Repeat the entries exactly. Leave nothing out.

*** Begin section ***

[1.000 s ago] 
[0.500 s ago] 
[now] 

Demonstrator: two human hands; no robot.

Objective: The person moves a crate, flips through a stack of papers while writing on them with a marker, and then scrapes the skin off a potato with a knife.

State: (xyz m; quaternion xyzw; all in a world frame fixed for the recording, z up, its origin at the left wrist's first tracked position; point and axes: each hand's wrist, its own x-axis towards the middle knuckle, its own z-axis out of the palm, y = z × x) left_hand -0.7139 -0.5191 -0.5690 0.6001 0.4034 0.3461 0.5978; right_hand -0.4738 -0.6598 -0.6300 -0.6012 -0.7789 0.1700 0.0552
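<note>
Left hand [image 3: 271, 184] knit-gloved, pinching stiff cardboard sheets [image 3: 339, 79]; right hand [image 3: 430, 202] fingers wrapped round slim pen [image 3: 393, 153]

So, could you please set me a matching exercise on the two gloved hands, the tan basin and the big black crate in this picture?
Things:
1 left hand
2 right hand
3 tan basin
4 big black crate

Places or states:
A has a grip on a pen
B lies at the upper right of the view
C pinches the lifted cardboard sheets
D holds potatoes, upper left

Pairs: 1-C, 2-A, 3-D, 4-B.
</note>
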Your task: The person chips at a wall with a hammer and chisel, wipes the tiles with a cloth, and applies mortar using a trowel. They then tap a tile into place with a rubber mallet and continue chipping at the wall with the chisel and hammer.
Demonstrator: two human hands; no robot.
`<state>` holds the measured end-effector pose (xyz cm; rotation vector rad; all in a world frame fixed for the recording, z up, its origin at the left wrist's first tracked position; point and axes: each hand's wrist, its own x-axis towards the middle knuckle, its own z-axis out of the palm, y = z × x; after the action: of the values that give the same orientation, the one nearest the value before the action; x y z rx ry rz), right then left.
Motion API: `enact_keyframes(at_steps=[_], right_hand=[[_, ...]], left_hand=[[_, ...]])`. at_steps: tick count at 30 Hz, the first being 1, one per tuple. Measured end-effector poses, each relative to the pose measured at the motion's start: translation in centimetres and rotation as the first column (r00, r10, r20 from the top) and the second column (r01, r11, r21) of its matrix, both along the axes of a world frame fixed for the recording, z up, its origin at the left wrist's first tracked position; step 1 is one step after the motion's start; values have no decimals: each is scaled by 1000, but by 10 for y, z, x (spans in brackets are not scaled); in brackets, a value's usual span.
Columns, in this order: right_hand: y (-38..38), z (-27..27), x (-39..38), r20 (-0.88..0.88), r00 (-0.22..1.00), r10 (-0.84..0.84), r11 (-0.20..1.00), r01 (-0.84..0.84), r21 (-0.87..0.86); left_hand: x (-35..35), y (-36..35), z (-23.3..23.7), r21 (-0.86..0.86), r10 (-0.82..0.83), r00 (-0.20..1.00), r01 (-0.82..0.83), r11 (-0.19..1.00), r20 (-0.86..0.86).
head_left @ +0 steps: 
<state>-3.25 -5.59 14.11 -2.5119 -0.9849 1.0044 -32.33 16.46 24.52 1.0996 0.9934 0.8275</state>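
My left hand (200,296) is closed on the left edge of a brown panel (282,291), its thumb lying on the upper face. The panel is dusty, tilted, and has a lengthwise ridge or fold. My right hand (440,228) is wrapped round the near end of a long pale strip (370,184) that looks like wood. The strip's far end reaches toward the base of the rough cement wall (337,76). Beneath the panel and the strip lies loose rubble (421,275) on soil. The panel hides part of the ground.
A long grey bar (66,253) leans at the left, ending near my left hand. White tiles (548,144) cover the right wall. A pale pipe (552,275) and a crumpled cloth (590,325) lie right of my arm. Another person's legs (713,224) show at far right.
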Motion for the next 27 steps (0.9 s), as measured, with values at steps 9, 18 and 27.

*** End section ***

# The answer
[1.000 s ago] 
[0.500 s ago] 
[now] 

Demonstrator: two human hands; no robot.

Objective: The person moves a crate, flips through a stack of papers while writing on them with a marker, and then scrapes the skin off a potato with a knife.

State: (xyz m; quaternion xyzw; all in a world frame fixed for the recording, z up, its origin at the left wrist's first tracked position; point and axes: each hand's wrist, its own x-axis towards the middle knuckle, its own z-axis out of the palm, y = z × x) left_hand -0.7139 -0.5191 -0.5690 0.6001 0.4034 0.3461 0.5978; right_hand -0.4738 -0.6598 -0.6300 -0.6012 -0.7789 0.1700 0.0552
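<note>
Left hand [image 3: 271, 184] knit-gloved, pinching stiff cardboard sheets [image 3: 339, 79]; right hand [image 3: 430, 202] fingers wrapped round slim pen [image 3: 393, 153]

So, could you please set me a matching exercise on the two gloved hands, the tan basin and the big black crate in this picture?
Things:
1 left hand
2 right hand
3 tan basin
4 big black crate

Places or states:
A has a grip on a pen
B lies at the upper right of the view
C pinches the lifted cardboard sheets
D holds potatoes, upper left

Pairs: 1-C, 2-A, 3-D, 4-B.
</note>
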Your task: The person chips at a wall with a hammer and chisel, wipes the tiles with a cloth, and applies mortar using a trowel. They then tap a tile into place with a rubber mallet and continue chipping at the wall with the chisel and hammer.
Demonstrator: two human hands; no robot.
`<state>` holds the measured end-effector pose (xyz cm; rotation vector rad; all in a world frame fixed for the recording, z up, its origin at the left wrist's first tracked position; point and axes: each hand's wrist, its own x-axis towards the middle knuckle, its own z-axis out of the palm, y = z × x; after the action: of the values that give the same orientation, the one nearest the value before the action; x y z rx ry rz), right then left.
Motion API: `enact_keyframes(at_steps=[_], right_hand=[[_, ...]], left_hand=[[_, ...]])`. at_steps: tick count at 30 Hz, the first being 1, one per tuple. Measured end-effector poses, each relative to the pose measured at the motion's start: translation in centimetres and rotation as the first column (r00, r10, r20 from the top) and the second column (r01, r11, r21) of its matrix, both along the axes of a world frame fixed for the recording, z up, its origin at the left wrist's first tracked position; step 1 is one step after the motion's start; values have no decimals: each is scaled by 1000, but by 10 for y, z, x (spans in brackets are not scaled); in brackets, a value's usual span.
Columns, in this order: right_hand: y (-38..38), z (-27..27), x (-39..38), r20 (-0.88..0.88), r00 (-0.22..1.00), r10 (-0.84..0.84), r11 (-0.20..1.00), r01 (-0.84..0.84), r21 (-0.87..0.86); left_hand: x (-35..35), y (-36..35), z (-23.3..23.7), r21 (-0.86..0.86), r10 (-0.82..0.83), r00 (-0.20..1.00), r01 (-0.82..0.83), r11 (-0.19..1.00), r20 (-0.86..0.86).
head_left @ +0 steps: 
<state>-3.25 -5.59 14.11 -2.5119 -0.9849 1.0044 -32.33 16.46 24.52 1.0996 0.9934 0.8275</state>
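My left hand (200,296) is closed on the left edge of a brown panel (282,291), its thumb lying on the upper face. The panel is dusty, tilted, and has a lengthwise ridge or fold. My right hand (440,228) is wrapped round the near end of a long pale strip (370,184) that looks like wood. The strip's far end reaches toward the base of the rough cement wall (337,76). Beneath the panel and the strip lies loose rubble (421,275) on soil. The panel hides part of the ground.
A long grey bar (66,253) leans at the left, ending near my left hand. White tiles (548,144) cover the right wall. A pale pipe (552,275) and a crumpled cloth (590,325) lie right of my arm. Another person's legs (713,224) show at far right.
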Motion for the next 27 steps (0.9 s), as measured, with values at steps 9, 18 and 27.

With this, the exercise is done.